Leave out the pictures, and quote exactly the lines running from the one with "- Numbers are" through the last line of the entries below.

Records excerpted from a collection
»»
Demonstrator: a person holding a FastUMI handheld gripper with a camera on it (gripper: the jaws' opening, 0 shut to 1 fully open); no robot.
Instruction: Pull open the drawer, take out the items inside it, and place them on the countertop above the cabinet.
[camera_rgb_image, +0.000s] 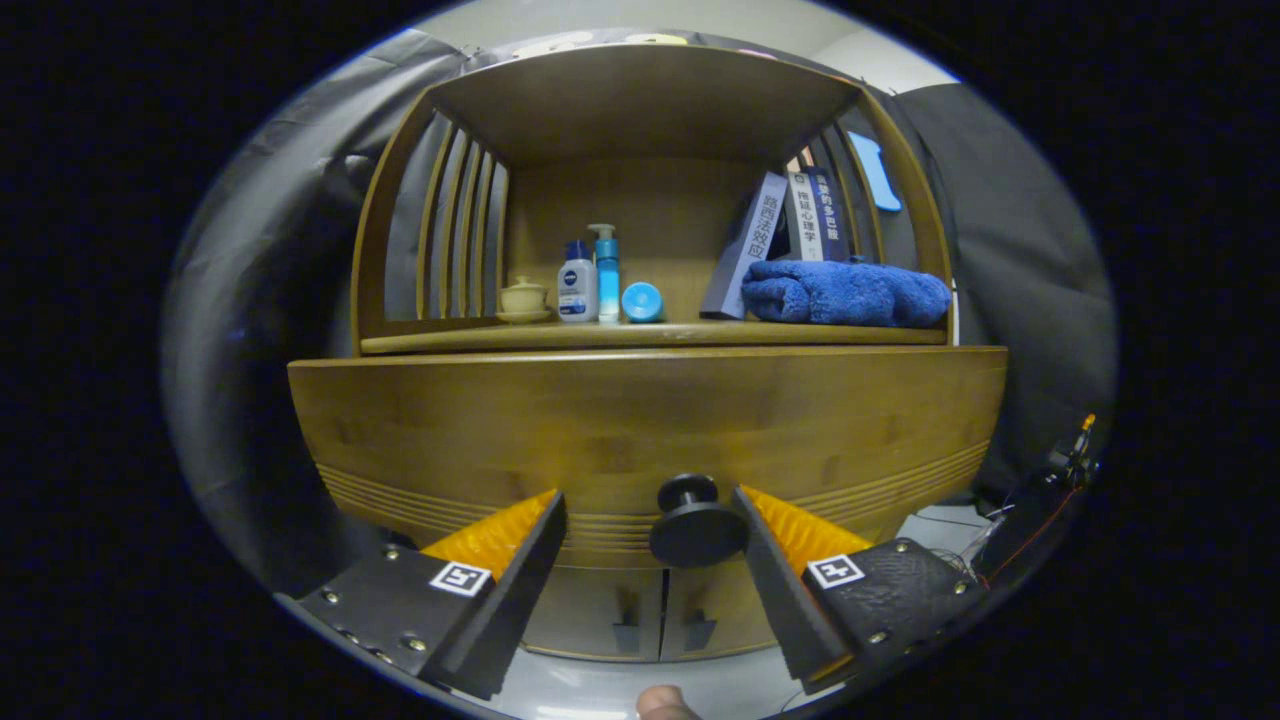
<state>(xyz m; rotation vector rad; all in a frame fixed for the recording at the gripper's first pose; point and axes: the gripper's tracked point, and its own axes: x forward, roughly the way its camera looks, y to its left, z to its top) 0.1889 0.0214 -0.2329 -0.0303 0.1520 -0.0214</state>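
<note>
Claw (650, 520) level, fingers spread wide

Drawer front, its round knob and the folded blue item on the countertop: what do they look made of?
Drawer front: looks like varnished wood, with visible grain and carved grooves. Knob: dark, matte, smooth, perhaps metal or plastic; it sits between the open tool's fingers, close to the right one. Blue towel: soft fluffy cloth, likely terry or microfibre.

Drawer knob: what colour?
Black, on the gripper view: the drawer knob sits between the open gripper fingers.
</note>
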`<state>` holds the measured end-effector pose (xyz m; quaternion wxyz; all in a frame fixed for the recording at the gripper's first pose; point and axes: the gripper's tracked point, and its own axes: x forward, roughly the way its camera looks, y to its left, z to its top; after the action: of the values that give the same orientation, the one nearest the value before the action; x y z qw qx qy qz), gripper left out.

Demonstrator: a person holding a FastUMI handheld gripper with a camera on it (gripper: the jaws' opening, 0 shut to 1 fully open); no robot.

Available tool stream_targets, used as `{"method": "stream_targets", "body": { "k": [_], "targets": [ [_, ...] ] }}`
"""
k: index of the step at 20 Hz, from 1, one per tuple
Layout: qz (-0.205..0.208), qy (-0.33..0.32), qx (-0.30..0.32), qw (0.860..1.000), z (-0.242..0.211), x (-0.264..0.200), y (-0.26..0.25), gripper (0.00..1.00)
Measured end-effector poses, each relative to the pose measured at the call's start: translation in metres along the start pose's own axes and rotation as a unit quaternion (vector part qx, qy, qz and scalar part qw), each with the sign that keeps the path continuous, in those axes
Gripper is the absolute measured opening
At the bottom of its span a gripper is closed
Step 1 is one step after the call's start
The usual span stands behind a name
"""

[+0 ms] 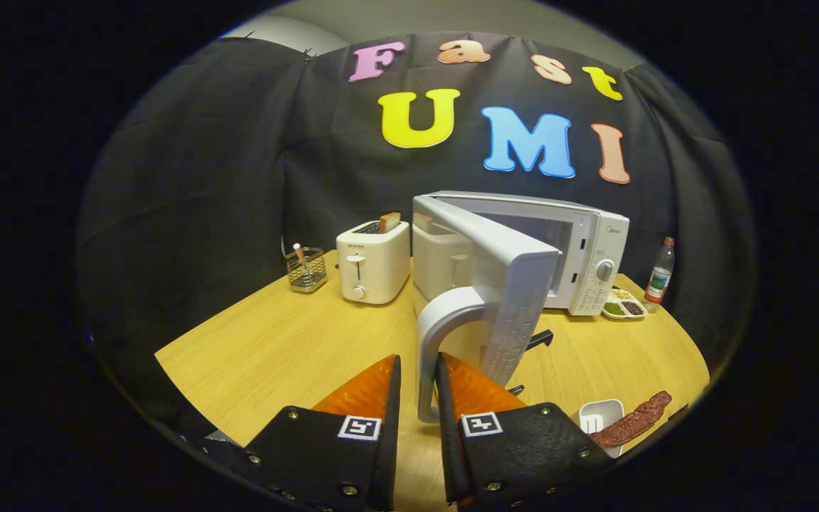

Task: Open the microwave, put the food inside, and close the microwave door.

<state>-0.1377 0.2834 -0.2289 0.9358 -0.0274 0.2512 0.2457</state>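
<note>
The white microwave (587,249) stands on the wooden desk (288,348) with its door (502,284) swung wide open toward the gripper (418,387), whose fingers close around the door's curved handle (438,334). The food, a dark reddish sausage (630,423), lies across a small white tray (603,414) beside the fingers.

The gripper (418,398) has its fingers closed on the handle (432,341) of the microwave (587,245) door (502,284), which stands swung open. A toaster (372,263) sits beyond on the table (274,348); a sausage (633,421) lies beside the fingers.
</note>
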Motion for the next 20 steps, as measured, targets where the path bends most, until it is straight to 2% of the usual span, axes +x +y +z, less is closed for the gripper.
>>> {"method": "stream_targets", "body": {
  "k": [4,5,7,10,11,13,14,20],
  "targets": [
    [0.128,0.02,0.0,0.992,-0.013,-0.02,0.048,0.27],
    [0.151,0.022,0.001,0.988,-0.013,-0.028,0.053,0.27],
    [0.17,0.014,-0.002,0.985,-0.007,-0.045,0.051,0.27],
    [0.173,-0.012,0.001,0.985,0.008,-0.064,0.033,0.31],
    [0.169,-0.022,0.006,0.985,0.013,-0.07,0.023,0.48],
    [0.144,-0.043,0.012,0.989,0.024,-0.079,-0.004,0.95],
    [0.127,-0.054,0.013,0.99,0.029,-0.081,-0.019,1.0],
    [0.037,-0.059,0.03,0.997,0.025,-0.093,-0.11,1.0]
  ]
}}
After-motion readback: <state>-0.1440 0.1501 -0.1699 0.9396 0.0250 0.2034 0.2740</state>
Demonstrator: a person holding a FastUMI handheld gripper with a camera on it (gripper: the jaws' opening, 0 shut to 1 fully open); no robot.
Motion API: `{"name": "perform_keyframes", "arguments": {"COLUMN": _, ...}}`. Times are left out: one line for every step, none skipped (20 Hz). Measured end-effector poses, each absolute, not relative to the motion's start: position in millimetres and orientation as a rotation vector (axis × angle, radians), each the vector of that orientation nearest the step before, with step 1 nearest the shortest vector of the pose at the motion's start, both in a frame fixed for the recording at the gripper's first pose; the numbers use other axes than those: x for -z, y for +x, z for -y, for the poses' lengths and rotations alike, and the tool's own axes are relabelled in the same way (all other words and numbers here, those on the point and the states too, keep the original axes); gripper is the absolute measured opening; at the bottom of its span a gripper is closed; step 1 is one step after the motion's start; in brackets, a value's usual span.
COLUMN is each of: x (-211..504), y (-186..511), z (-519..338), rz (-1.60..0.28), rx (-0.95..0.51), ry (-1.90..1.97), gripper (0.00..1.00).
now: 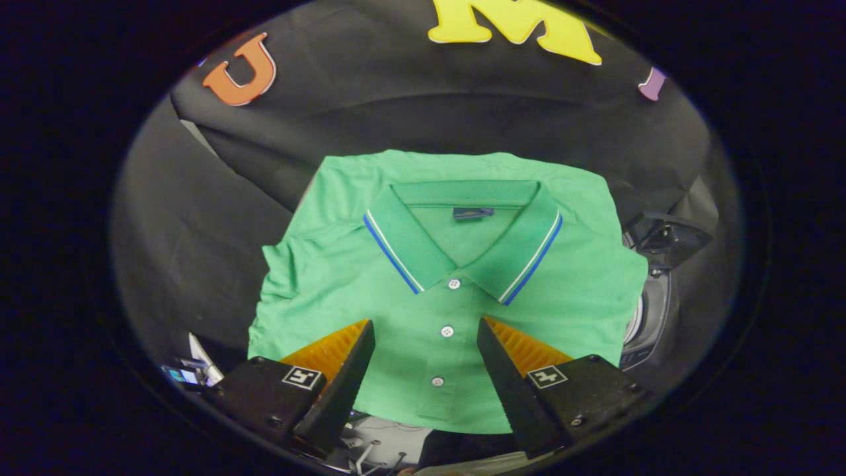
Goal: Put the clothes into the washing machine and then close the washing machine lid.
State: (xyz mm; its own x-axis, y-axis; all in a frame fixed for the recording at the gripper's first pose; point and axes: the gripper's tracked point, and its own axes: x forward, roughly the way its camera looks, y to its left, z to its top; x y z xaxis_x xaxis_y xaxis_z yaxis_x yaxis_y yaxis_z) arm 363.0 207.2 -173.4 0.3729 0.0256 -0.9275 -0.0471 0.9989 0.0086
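Gripper (pixel 426 344) spread wide over my green shirt (pixel 449 291); pickup comes first, so I should pinch its placket.

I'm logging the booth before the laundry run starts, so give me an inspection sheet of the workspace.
Surface: black cloth under the shirt.
Job's things: green polo shirt, folded flat, collar away from the fingers; grey machine at its side, partly covered.
Clutter: small items beside one finger, too small to tell.
Gripper: gripper open, fingers spread above the button placket, gripping nothing.
Cables: thin leads below the shirt's hem.
Surroundings: black cloth wall behind.
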Motion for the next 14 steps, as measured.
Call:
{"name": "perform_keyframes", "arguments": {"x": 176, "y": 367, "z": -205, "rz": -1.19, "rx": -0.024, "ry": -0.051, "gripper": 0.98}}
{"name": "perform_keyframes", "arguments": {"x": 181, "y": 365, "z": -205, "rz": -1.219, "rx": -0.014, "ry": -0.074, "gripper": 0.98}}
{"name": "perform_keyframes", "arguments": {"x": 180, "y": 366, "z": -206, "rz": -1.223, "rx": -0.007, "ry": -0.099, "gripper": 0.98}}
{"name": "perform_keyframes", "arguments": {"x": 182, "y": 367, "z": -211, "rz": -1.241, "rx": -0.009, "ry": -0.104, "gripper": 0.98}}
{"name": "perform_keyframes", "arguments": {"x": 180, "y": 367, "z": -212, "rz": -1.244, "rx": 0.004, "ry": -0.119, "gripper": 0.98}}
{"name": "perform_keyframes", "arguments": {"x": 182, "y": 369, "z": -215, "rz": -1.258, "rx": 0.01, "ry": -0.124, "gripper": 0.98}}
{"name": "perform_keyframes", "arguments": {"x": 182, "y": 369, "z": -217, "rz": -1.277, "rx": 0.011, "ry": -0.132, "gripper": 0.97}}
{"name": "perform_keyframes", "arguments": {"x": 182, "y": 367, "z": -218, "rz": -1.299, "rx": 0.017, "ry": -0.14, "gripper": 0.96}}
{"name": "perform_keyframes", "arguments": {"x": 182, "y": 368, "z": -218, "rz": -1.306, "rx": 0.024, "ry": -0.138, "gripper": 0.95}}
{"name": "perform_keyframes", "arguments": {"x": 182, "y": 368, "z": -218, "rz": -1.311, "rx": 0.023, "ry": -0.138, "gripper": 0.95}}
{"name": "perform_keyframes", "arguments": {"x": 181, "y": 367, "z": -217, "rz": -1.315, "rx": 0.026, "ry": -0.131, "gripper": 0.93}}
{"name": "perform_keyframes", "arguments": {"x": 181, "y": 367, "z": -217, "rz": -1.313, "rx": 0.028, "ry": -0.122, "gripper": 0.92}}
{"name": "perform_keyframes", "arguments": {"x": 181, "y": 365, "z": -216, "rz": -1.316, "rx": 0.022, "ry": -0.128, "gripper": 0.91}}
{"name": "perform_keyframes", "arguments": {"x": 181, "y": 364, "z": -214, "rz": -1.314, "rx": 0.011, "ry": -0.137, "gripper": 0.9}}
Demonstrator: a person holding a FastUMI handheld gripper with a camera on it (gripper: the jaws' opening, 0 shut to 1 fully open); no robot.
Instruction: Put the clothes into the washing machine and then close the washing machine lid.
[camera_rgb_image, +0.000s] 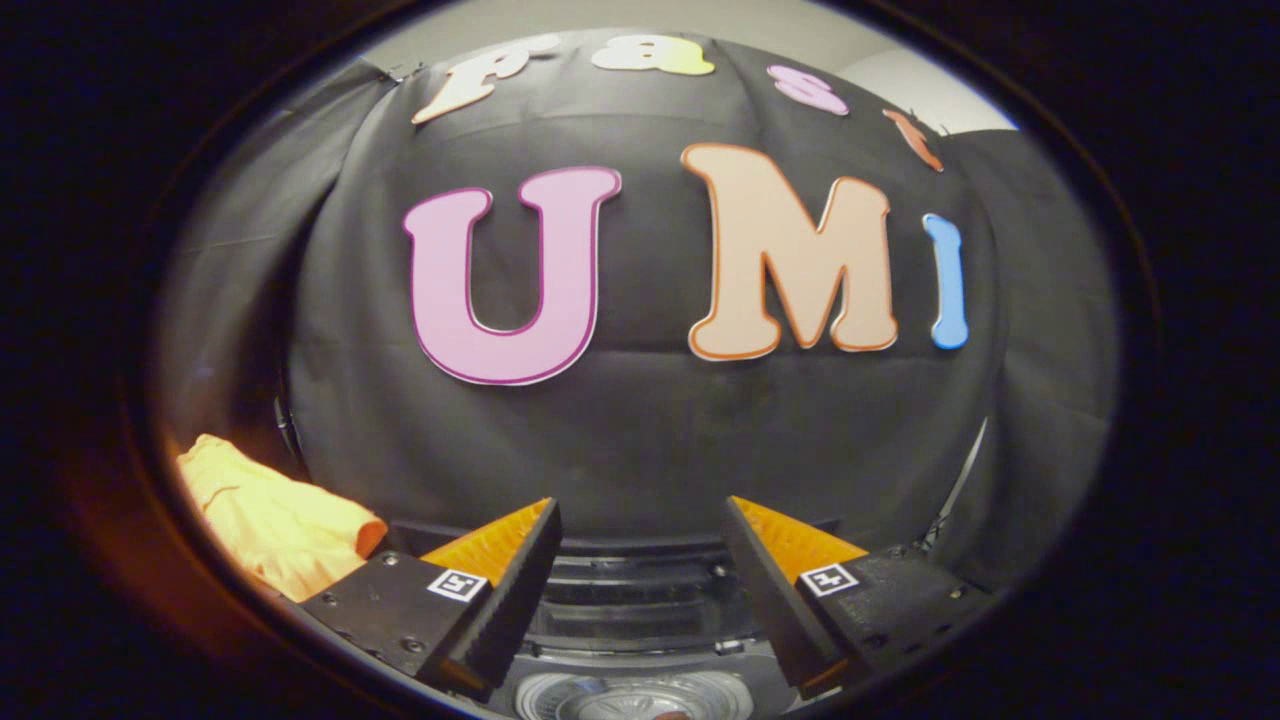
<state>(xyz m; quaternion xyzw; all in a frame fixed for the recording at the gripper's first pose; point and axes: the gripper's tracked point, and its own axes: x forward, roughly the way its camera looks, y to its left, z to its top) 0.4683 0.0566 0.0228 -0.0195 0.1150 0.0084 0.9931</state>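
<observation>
My gripper (640, 540): fingers spread, empty. Yellow cloth (270, 515): off to left of left finger. Washing machine (640, 600): below, between fingers

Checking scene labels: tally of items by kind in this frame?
Clothes: 1, a yellow garment beside the tool's fingers, untouched.
Washing machine: 1, just ahead of and below the fingers.
Tool: 1, fingers apart, holding nothing.
Total: 3
</observation>
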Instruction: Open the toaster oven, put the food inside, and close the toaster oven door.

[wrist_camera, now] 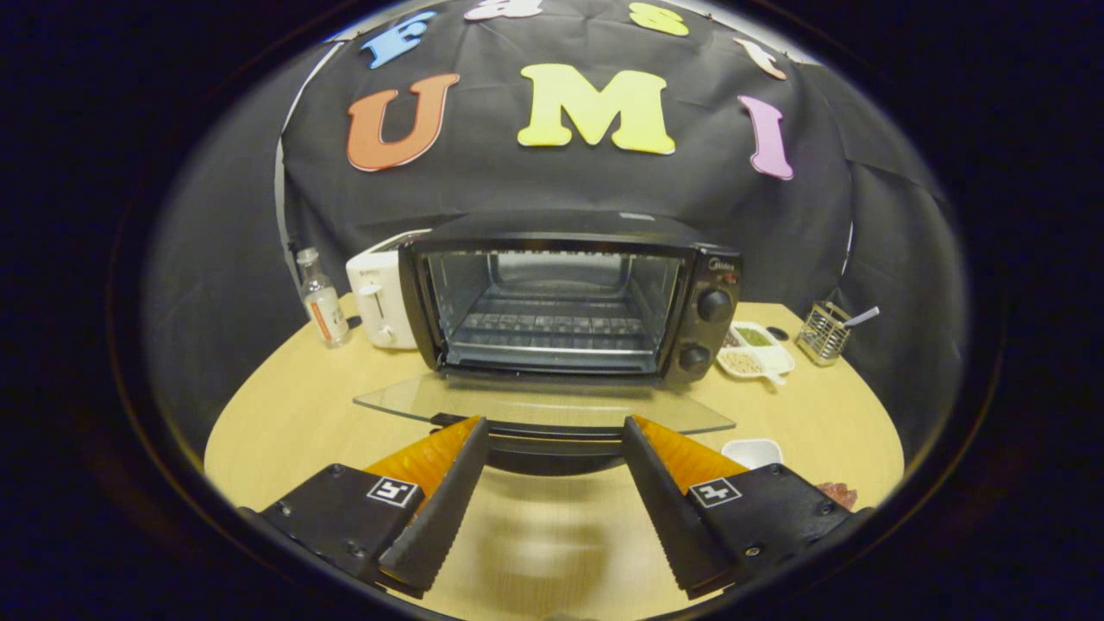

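A black toaster oven [707, 285] stands on the wooden table, its glass door [543, 404] swung fully down and lying flat toward me. Inside, the wire rack [552, 332] is bare. My gripper [552, 429] is open, fingers spread wide, with its tips just at the door's black handle [552, 440], which runs across between the fingertips without either pressing on it. Beside the right finger sits a small white dish [752, 450], and a reddish piece of food [838, 493] peeks out behind that finger.
A white toaster [379, 297] and a small glass bottle [323, 302] stand left of the oven. To its right lie a white divided snack tray [757, 349] and a wire utensil holder [824, 330]. Bare tabletop [285, 423] stretches to the left.
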Demonstrator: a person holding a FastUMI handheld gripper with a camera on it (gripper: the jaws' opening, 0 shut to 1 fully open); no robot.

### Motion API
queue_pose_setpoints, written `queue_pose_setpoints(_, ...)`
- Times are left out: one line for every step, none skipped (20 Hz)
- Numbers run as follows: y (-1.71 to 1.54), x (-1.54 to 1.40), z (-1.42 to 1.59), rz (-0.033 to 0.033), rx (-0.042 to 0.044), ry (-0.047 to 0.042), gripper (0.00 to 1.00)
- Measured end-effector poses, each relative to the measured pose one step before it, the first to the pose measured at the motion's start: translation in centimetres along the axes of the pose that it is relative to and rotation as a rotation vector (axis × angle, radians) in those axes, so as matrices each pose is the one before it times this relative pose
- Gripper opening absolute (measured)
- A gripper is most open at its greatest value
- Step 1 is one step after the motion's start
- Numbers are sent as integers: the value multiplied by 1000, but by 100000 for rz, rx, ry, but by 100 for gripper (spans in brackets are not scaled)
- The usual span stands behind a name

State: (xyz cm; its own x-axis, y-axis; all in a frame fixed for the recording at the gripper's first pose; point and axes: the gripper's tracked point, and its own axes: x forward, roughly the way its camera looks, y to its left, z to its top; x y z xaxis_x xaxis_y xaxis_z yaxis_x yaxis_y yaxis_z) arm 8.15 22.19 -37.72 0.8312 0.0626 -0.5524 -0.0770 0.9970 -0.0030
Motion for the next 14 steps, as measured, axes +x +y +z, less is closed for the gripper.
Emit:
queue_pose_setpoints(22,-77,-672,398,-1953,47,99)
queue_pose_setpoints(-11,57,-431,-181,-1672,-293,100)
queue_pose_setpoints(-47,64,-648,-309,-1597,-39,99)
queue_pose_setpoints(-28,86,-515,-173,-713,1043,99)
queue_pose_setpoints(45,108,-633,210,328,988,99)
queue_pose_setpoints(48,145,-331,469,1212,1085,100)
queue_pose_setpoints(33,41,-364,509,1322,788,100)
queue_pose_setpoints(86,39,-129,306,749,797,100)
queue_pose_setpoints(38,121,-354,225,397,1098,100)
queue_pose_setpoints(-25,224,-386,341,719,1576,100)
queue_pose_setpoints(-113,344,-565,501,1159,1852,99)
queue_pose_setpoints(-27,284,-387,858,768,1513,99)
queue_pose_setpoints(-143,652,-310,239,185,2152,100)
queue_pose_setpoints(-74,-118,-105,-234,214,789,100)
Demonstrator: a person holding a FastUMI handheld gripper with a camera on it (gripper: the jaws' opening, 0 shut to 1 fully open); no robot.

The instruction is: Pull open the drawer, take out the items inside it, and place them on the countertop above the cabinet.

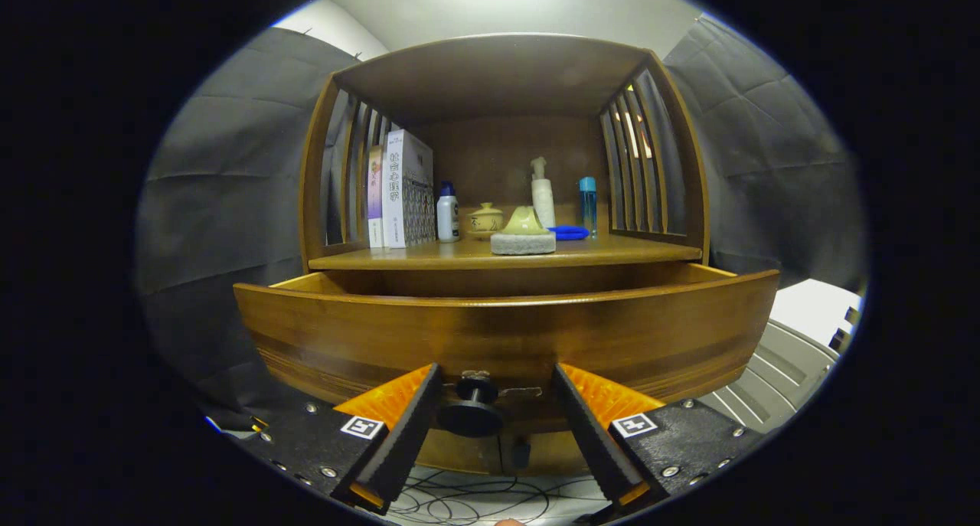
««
Expected answer =>
- Numbers are sent as integers: the value multiplied by 1000, but by 100000 for rz, rx, ry, but by 100 for gripper (spans in brackets are not scaled)
- The usual span stands behind a name

State: (xyz cm; its own x-axis, y-axis; all in a frame fixed for the recording at the gripper's first pose; point and axes: the gripper's tracked point, and its own axes: x forward, roughly the way its camera looks, y to its left, z to its top; x y z xaxis_x xaxis_y xaxis_z yaxis_x yaxis_y yaxis_z) arm 8.15 22.19 -37.72 0.8312 0.0626 -0.5524 -0.0770 0.9970 -0.0030
Motion for the next 14 steps, as measured, axes +x +y +z, less is closed for the gripper.
Emit:
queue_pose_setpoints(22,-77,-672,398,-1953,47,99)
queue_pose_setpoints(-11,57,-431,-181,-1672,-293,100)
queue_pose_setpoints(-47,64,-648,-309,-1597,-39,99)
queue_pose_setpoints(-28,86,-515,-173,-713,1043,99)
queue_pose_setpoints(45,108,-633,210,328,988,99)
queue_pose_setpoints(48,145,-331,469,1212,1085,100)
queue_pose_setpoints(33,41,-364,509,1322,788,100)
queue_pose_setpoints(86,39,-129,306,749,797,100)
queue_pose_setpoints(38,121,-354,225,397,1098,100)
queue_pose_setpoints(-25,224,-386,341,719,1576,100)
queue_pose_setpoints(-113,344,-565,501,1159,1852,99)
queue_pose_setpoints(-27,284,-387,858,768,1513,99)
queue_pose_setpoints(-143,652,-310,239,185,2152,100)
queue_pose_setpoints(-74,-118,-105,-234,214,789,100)
Demonstrator: a person holding a FastUMI handheld gripper with a camera on it (gripper: the jaws' opening, 0 shut to 1 fully open); no robot.

The instruction is: Pull open the drawer, take out the items inside it, and place them on the countertop above the cabinet.

This exercise has now been finished.